Da chegada do Amor, ela se lembra da infância, em Renascer, no interior de Minas Gerais, dos pais, e de suas três marias. Da rústica igreja, do padre Seu Marcus, de casinhas brancas, do cheiro da terra e dos bons sonhos de menina. Da partida Dele, ela se lembra do casamento, do marido e do forte cheiro da cachaça no cochão, nos armários da cozinha e da sala, no sofá, no azulejo, e no berço das filhas. Era o cheiro das paredes, e as marcas de pé do João. As marcas no corpo da Ana, das filhas. O ar da pequena Renascer, de repente, era o perfume do seu João.

O álcool chegou de mansinho em seu portão. E não deixou nada pra trás. Nem a Ana. Que foi pra frente. A Ana na América, com vinte e muitos anos, levava na mala os bons sonhos de menina. “- Hão de ter lugar neste mundo!!”


O tempo dobrou. E a idade da Ana também. E naquela tarde, por um breve momento pulmonar, muito breve mesmo, seus pequenos olhos pediam muitos ouvidos, e pediam mãos, queria palco e platéia. Restavam Alice e uma cozinha sem janelas, e mal iluminada. O desabafo era bilíngüe, mas a Ana era trilingue, como a cidade de Nova York, sua casa.


- Sabe Alice, eu não agüentei. Eu disse pra ela não se preocupar, e ir se deitar enquanto eu fazia os dois serviços, o meu e o dela. Mas, eu quero saber, qual o grande problema? Onde está o problema? Qual o grande problema Alice? Eu não entendo essas pessoas que ficam tendo crises por cada coisinha besta. Vixi... Esse povo não sabe o que é problema. Você acredita que ela foi se deitar mesmo?


Ela descrevia seu dia anterior de trabalho, a cena em que ela e uma colega, também empregada doméstica, descobriram que seriam demitidas porque a casa na qual trabalhavam havia sido vendida. Ana não se conformava com a moleza da outra. Alice não se conformava com a força da Ana.
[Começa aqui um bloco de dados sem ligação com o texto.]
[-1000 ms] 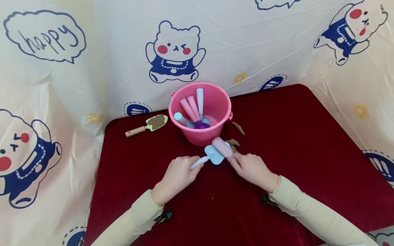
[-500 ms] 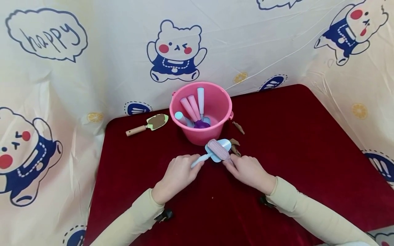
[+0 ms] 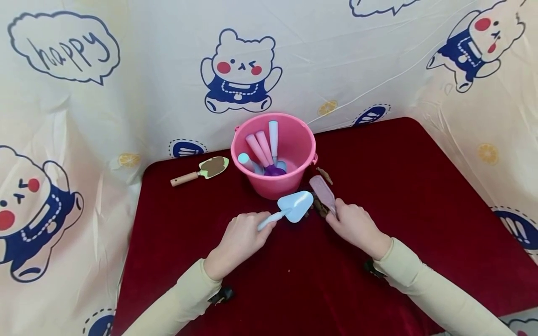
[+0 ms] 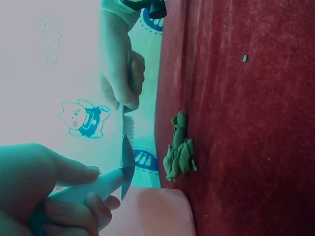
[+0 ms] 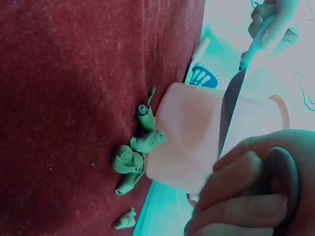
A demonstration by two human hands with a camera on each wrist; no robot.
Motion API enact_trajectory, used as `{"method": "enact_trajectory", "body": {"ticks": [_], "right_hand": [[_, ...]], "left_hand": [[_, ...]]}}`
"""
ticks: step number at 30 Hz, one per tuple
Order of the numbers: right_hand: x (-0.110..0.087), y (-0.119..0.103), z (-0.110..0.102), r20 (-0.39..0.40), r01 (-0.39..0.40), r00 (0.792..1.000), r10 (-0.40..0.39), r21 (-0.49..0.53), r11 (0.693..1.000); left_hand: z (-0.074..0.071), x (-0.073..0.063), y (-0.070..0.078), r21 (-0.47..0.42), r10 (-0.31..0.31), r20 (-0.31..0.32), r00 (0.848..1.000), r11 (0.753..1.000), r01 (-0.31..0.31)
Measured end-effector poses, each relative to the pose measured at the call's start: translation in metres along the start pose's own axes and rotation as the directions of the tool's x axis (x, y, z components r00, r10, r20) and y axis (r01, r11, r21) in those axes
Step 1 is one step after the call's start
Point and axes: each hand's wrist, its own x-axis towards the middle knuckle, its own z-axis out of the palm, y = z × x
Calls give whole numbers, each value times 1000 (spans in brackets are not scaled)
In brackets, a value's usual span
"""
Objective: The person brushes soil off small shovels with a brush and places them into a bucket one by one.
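Note:
My left hand (image 3: 244,238) grips the handle of a light blue trowel (image 3: 295,206), its blade raised above the table in front of the pink bucket. In my right hand (image 3: 357,228) is a mauve brush (image 3: 322,190), held by its handle; bristles show along its edge in the left wrist view. The brush is apart from the trowel, to its right. Below them lie several curled brown clay-like pieces (image 5: 129,160), close to the bucket's base. The head view partly hides these pieces behind the brush.
The pink bucket (image 3: 275,185) stands at the back, holding several tools with pink and pale blue handles (image 3: 273,137). Left of it lies a wooden-handled trowel (image 3: 213,167) with a brown patch on its blade. A printed cloth (image 3: 168,93) hangs behind the dark red table (image 3: 420,186).
The brush has moved from over the trowel blade to the right of it, together with my right hand. The trowel and my left hand have stayed nearly in place.

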Motion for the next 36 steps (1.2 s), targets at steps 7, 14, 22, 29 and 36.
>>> {"method": "enact_trajectory", "body": {"ticks": [7, 14, 22, 29, 36], "right_hand": [[1, -3, 1, 107, -67, 992, 60, 63, 996], [1, -5, 6, 291, -124, 953, 79, 141, 982], [1, -10, 13, 126, 32, 991, -32, 0, 999], [5, -14, 20, 122, 27, 992, -26, -10, 1000], [9, -13, 22, 83, 85, 993, -87, 26, 996]], "left_hand": [[-2, 0, 0, -18, -8, -6, 1000, 1000, 7], [-3, 1, 2, -26, 0, -14, 1000, 1000, 0], [-2, 2, 5, -15, 9, -30, 1000, 1000, -9], [0, 3, 7, -5, 18, -34, 999, 1000, -18], [1, 3, 5, -11, 37, -17, 999, 999, -37]]}}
- Alice, e daí que a gente seria demitida? Nesse país, só não trabalha quem não quer! Me fala! Eu queria entender a relação entre ficar mal com precisar parar? Por acaso tá achando que sou prego na areia? Ela que tava com dor de cabeça, tomou uma água com açúcar e foi se deitar, pra acalmar... Sabe, essa gente. Eu não entendo.


- Nem eu, Ana, nem eu. (Disse isso sem saber, exatamente, o que estava falando).


***

“Essa gente”. Como se Ana não fosse gente. Como se Ana fosse bicho. Não era verdade. Não era verdade. Não era verdade. O que era verdade, era o bicho homem que pulsava no olhar furioso da gorda Ana, acima de todos os mortais. Como se cada quilo a mais fosse o desejo de mais. Mais tudo. Mais prazer, mais calma, mais alegria. Menos, muito menos. De muito, na Ana, só o dólar na conta.


O olhar nervoso e pequeno de bicho tinha mais de saudade do que de raiva. O Amor se foi e não voltou. Ana se foi e não voltou. Enquanto andava pela casa se procurando, falava alto com o marido e as filhas que nunca saíram dela. De dentro. Solidão da Ana. Resmungava as amarelinhas que não viu pularem. E se fazia presente mensalmente em uma quantia em dinheiro para cada uma das três marias. Muito, em reais também.


- Porque você num volta pra casa? (Alice perguntou).


- Fazer o que no Brasil? Naquele país é muito difícil ganhar dinheiro.


Os olhos pequenos, nervosos, e o bolso da Ana. Cheio. Eram a Ana gorda e vazia.